I would generally veer away from "This legal document is fine as long as this company maintains human-like morals" as it very often does not turn out well longterm. (See also Apple's proprietary products VS consumers who just want to repair shit)
As long as the writer removes any reference to D%D he should be fine.'
Spells that are ONLY in WotC copy written material included. But just a fireball spell would be fine since its a very generic effect used across many stories and games. Setting and city names published in WotC material should also be removed.
But all of that is easy in a good word processing program.
You can easily say its yours. As long as its unique and you can prove you were the first to use it. A patent is the official proof most people take to court and use but some few people have gotten away with less.

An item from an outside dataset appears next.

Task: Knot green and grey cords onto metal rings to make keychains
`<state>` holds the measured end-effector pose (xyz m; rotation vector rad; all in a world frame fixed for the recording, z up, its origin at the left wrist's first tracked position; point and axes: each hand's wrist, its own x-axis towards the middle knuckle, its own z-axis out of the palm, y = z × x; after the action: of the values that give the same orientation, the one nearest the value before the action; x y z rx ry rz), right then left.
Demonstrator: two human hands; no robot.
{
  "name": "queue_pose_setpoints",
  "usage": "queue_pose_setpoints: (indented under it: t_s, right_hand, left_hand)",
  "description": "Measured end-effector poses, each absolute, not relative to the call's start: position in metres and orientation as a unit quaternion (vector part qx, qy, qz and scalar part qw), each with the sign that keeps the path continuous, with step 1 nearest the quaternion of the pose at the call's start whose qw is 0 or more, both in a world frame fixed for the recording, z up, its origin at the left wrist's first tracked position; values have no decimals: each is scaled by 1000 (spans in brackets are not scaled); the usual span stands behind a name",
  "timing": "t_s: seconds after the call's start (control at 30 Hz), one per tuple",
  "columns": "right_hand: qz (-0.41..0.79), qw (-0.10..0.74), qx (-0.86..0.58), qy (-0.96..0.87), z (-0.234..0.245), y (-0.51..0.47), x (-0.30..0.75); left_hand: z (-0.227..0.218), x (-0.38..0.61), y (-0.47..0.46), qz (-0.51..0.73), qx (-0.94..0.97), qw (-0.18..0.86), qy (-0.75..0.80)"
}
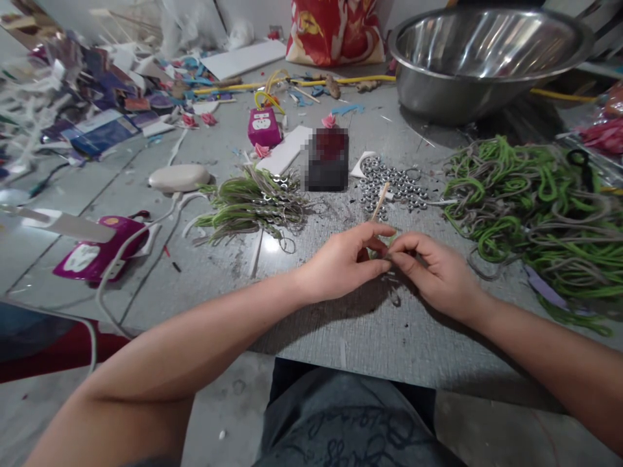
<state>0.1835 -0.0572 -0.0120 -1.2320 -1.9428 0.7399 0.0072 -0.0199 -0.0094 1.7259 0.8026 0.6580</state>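
My left hand (348,259) and my right hand (435,269) meet over the table, with thumbs and fingertips pinched together. Between them shows a bit of green cord (392,239), mostly hidden by the fingers. A pale wooden stick (380,200) rises from behind my left hand; I cannot tell whether that hand holds it. Just beyond the hands lies a spread of small silver metal rings (392,185). Left of them is a bundle of green and grey cords (243,201) with metal rings attached. A large tangle of green and grey cords (535,214) lies to the right.
A steel basin (448,97) stands at the back right, near a red bag (335,32). Purple power sockets (263,126) and a white cable (114,259) sit on the left. Scraps (97,84) are heaped at the back left. The table's front edge (341,370) runs close to my body.
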Motion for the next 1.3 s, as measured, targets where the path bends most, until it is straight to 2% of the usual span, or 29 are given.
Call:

I used to rebuild classic cars. If I purchased aftermarket parts they did not necessarily have the cars logo attached and were thus of various quality and normally cheaper. One time I have to use all Ford parts and official replacement parts. One trunk chrome badge cost me 500 dollars, 20 years ago. The aftermarket part without the official Ford logo was 100 bucks.
People really should read the official copyright rules and laws of the US. Its not long or hard. But you will quickly see that ANY OGL is just wrong and in many ways go against these long standing laws. But if you sign that contract your now bound to uphold it.
While you're right it's unlikely they read everything on DMsGuild (which again brings up the question of the cost of more directly managing all these licensees), DMsGuild sales figures are one way many designers ultimately find work with WotC and the other larger 3rd party publishers. Sometimes, WotC or the 3rd party even reaches out to the creative, so yeah, DMsGuild is noted by "the pros" (and let's also note that many folks who've written officially for WotC will still produce content for DMsGuild when their contract is over etc). I think what isn't being said enough in these OGL analysis is it seems WotC wants to basically put all creative content for D&D produced outside of WotC to terms closer to DMsGuild than the current 3rd party situation. That's an aggressive upset to what is yes, economic small potatoes compared to WotC's D&D revenue, which is why I find this move on WotC's part so bewildering.
I think WotC's scared. Despite the compatibility claims that seem pretty evident in the One D&D claim, someone, maybe a newly hired exec from the software industry or part of the braintrust they may have brought on board with them for the biz side of things was aware of what happened to D&D in the shift from 3.5 and 4.0 and is trying to devise a way to control the property of D&D in such a way that if 6e or whatever produces a similar "let's stick with 5e ftw" consensus among the player base, they won't see a Pathfinder scooping up their hard core players at the end of the core product release cycle. And again, the folks devising this aren't really "D&D people" but "product moving people" so if it seems there's a disregard for community, etc., it's because these decisions are coming from the side of the house that doesn't even engage community.
Jander Sunstar is the thinking person's Drizzt, fight me.